▶ [Supplied data]:
= = = = = = =
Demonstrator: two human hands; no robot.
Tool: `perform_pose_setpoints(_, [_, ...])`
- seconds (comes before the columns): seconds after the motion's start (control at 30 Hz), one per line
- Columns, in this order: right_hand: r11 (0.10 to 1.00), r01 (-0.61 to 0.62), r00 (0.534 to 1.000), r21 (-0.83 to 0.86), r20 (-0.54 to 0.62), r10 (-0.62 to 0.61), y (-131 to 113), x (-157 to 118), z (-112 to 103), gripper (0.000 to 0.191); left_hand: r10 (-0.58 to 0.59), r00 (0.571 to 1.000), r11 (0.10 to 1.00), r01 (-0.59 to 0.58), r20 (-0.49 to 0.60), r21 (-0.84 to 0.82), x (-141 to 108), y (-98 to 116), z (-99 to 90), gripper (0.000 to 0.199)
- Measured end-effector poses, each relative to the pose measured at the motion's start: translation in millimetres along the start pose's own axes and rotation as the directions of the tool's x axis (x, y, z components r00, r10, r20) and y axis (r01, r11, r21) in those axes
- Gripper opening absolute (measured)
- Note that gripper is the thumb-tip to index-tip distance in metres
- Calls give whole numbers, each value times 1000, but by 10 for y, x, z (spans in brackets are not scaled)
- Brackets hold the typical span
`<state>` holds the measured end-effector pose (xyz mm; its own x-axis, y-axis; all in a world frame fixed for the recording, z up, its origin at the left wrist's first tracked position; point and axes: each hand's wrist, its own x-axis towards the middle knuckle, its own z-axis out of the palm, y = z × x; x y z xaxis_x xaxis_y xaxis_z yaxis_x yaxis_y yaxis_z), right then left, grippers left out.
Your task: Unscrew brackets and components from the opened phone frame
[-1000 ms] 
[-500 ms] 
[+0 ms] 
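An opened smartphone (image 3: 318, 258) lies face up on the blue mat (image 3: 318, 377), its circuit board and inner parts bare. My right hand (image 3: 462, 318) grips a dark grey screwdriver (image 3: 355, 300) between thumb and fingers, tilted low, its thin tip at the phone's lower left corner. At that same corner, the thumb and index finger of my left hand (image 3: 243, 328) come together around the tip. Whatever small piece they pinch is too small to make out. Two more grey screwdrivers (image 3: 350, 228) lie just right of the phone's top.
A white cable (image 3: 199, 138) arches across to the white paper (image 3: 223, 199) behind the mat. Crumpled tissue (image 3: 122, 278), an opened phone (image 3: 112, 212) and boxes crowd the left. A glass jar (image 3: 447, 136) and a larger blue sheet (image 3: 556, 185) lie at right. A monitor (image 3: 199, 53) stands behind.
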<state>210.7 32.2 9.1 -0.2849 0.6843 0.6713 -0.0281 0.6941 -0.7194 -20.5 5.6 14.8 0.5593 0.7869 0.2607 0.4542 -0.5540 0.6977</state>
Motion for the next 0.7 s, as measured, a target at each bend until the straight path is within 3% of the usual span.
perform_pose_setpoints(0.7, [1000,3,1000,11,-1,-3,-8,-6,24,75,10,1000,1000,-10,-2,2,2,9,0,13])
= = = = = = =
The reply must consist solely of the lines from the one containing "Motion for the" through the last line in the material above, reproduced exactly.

▶ [Completed task]:
Motion for the next 0.7 s, as measured, a target at each bend until the straight path is within 3% of the usual span.
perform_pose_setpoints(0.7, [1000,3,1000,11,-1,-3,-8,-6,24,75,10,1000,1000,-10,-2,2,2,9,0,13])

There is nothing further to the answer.